◆ What is expected: Locate the word "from" in the data below, then copy every line that holds it.

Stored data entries
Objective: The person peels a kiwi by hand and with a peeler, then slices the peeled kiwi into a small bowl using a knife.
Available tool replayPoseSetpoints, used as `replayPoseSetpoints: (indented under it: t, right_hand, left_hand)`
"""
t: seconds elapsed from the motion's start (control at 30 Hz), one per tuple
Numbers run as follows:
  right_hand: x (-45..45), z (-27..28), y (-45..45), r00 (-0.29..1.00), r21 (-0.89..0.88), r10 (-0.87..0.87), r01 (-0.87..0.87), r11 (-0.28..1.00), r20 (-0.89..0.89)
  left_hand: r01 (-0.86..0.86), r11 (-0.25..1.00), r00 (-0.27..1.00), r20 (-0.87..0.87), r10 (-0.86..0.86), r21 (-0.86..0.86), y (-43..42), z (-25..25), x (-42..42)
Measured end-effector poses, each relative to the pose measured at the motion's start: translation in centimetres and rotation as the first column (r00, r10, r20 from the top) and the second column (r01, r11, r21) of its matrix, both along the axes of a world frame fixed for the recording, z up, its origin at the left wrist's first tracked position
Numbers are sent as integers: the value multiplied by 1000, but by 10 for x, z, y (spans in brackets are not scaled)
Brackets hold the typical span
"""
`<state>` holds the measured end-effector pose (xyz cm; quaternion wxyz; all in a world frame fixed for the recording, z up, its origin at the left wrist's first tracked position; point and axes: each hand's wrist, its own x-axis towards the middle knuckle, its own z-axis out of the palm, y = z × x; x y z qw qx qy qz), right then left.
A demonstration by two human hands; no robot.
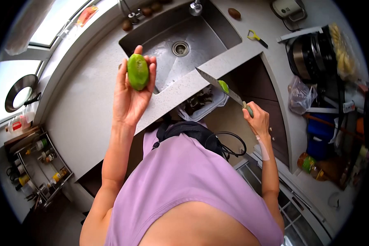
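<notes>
My left hand [132,98], palm up, holds a peeled green fruit [138,72] above the counter's edge beside the sink [168,35]. The fruit has a paler patch near its top. My right hand [258,119] is closed round the handle of a knife [235,97], whose blade points up and left over the front rim of the sink. A small green slice [223,86] lies against the blade. Below the knife, a pale bin [211,110] with dark peelings [197,102] stands under the counter's edge.
A yellow-green peeler [256,38] and a brown fruit [234,13] lie right of the sink; more brown fruits [146,11] sit by the faucet [133,17]. A bottle rack [45,168] stands at left. On the right are a kettle [289,9] and a plastic bag [300,96].
</notes>
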<state>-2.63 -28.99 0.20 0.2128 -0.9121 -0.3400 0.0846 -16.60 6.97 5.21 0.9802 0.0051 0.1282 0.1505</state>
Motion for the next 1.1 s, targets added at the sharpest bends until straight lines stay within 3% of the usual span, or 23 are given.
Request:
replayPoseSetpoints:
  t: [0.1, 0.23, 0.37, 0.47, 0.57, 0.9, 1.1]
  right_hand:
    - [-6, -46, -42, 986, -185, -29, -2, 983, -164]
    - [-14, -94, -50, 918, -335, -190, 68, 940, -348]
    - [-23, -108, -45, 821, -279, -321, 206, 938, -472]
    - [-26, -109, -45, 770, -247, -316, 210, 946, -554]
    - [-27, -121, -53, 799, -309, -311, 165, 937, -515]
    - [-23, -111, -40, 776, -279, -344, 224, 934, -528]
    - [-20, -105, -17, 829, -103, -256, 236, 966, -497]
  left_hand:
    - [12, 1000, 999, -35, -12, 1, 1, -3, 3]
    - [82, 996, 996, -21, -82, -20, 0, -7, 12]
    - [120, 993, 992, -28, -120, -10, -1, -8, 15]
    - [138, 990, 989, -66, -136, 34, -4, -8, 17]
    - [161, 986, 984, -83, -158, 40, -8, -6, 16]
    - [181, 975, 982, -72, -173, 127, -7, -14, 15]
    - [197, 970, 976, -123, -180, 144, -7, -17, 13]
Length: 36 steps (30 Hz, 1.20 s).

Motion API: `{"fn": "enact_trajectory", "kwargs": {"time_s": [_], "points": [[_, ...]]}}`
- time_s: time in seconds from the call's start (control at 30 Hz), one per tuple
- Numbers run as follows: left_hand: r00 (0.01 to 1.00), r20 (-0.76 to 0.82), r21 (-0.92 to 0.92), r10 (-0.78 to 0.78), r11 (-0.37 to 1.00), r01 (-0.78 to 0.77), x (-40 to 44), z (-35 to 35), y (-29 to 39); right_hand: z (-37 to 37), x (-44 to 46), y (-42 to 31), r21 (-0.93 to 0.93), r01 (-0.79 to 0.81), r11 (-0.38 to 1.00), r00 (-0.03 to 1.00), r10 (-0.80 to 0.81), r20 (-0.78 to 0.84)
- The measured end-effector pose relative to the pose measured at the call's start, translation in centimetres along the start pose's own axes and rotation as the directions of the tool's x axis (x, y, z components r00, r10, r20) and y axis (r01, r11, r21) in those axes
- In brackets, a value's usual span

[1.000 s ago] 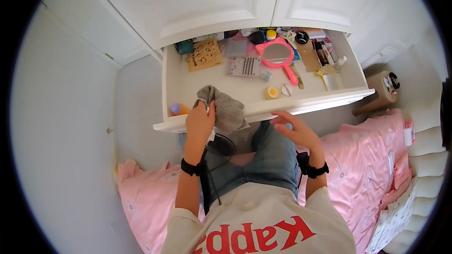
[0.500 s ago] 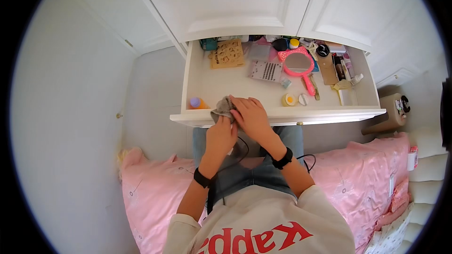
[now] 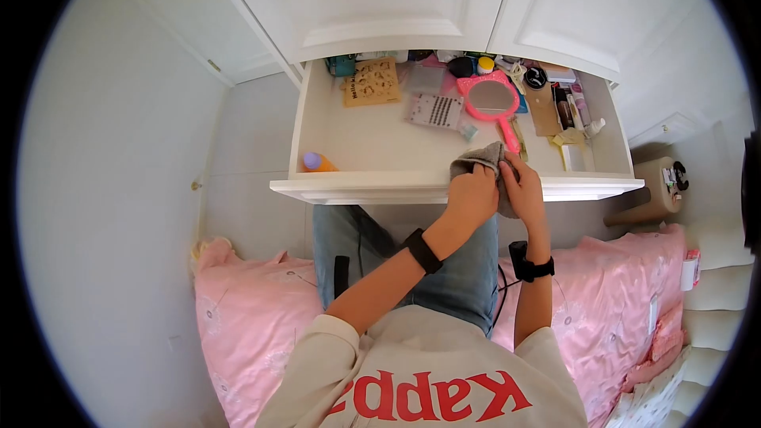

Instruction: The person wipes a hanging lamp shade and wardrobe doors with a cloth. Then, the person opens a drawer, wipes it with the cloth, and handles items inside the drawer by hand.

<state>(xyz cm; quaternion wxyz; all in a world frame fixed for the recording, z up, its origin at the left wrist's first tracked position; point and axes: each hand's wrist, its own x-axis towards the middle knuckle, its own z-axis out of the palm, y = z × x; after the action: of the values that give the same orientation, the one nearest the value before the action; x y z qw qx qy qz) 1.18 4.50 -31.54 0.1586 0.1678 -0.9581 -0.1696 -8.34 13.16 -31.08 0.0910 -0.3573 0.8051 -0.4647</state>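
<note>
A grey cloth (image 3: 480, 157) is bunched up over the front edge of the open white drawer (image 3: 365, 185). My left hand (image 3: 473, 196) is closed on its near side, and my right hand (image 3: 524, 192) grips its right part. Just beyond the cloth lies a pink hand mirror (image 3: 491, 100), its handle pointing toward my hands. A clear packet with dark dots (image 3: 436, 111) rests farther back. At the drawer's left front corner, an orange bottle with a purple cap (image 3: 319, 162) lies on its side. The cloth and hands hide part of the drawer floor.
A tan printed paper pouch (image 3: 372, 82) lies at the back left. Tubes and bottles (image 3: 572, 107) crowd the right side, near a small clear spray bottle (image 3: 594, 128). White cabinet doors (image 3: 380, 0) rise behind. Pink bedding (image 3: 602, 285) is under me, and a beige bin (image 3: 654, 190) stands right.
Both hands and the grey cloth have moved right along the drawer front. They now cover the spot where a small yellow round container and a white round item showed.
</note>
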Motion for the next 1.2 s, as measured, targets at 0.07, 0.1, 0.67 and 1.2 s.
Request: {"fn": "enact_trajectory", "kwargs": {"time_s": [0.07, 0.1, 0.67, 1.2], "points": [[0.999, 0.019, -0.037, -0.037, 0.999, 0.038, 0.2, 0.0, 0.2, 0.1, -0.1, 0.1, -0.032, -0.014, 0.999, 1.000, 0.013, -0.021], [0.999, 0.010, -0.068, -0.046, 0.997, 0.047, 0.2, -0.1, -0.1, 0.3, 0.1, -0.1, -0.070, -0.004, 0.998, 0.999, 0.002, -0.035], [0.948, -0.026, -0.325, -0.318, 0.899, 0.293, -8.1, -9.3, -13.0, 14.2, 1.6, -10.8, -0.184, 0.289, 0.940, 0.937, -0.238, 0.257], [0.639, -0.470, -0.393, -0.609, 0.792, 0.467, -14.9, -19.2, -25.0, 15.7, 2.3, -12.1, 0.047, 0.081, 0.996, 0.909, -0.093, 0.406]]}}
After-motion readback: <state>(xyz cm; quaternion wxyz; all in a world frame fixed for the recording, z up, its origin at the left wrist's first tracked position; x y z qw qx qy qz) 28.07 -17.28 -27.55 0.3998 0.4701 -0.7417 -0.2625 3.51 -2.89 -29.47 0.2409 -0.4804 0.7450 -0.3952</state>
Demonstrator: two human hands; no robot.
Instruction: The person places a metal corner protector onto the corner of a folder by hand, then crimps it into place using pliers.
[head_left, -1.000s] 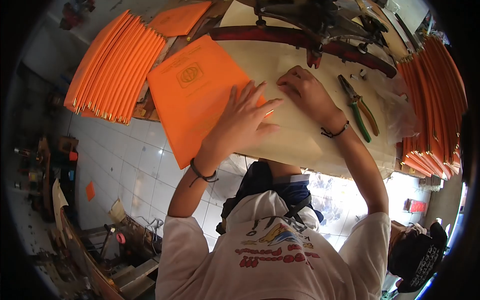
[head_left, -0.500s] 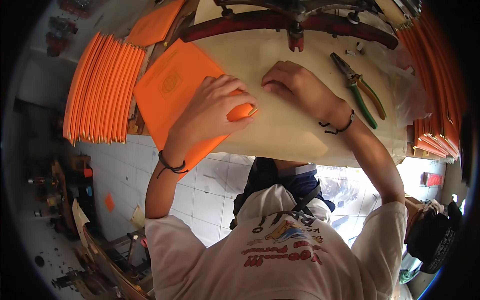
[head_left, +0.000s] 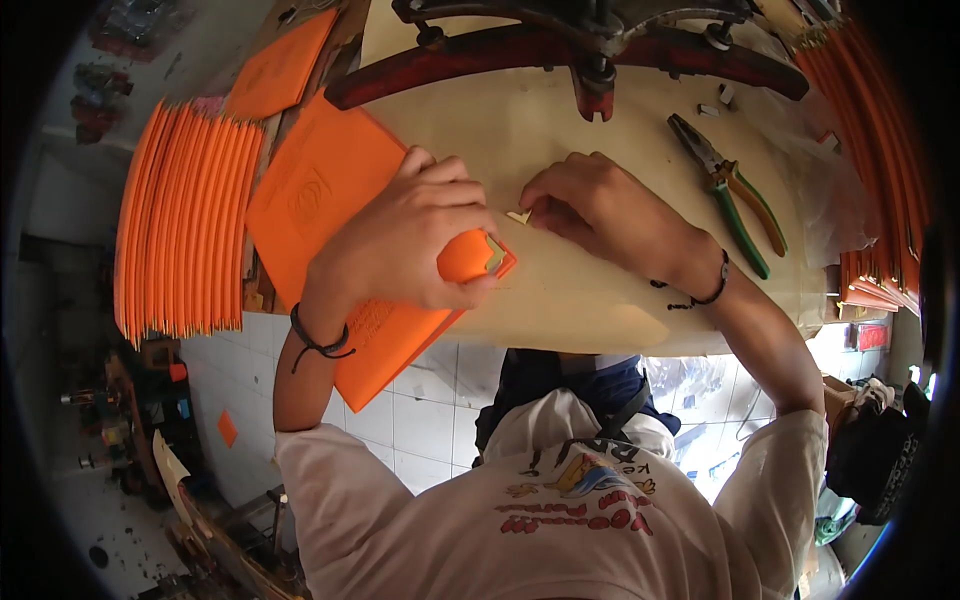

◆ Reply to the task:
t: seconds elapsed from the motion's start (control at 30 Hz), one per tuple
Measured end-effector poses, each relative to the pose measured at the motion's start: translation in centimetres and rotation as the first column (r00, r10, r20 from the top) and the second column (r01, r11, r21) of its matrix, both along the axes of a world frame fixed for the recording, z up, its origin at the left wrist's first tracked position
- time_s: time in seconds from the call's start (control at 30 Hz), one per tuple

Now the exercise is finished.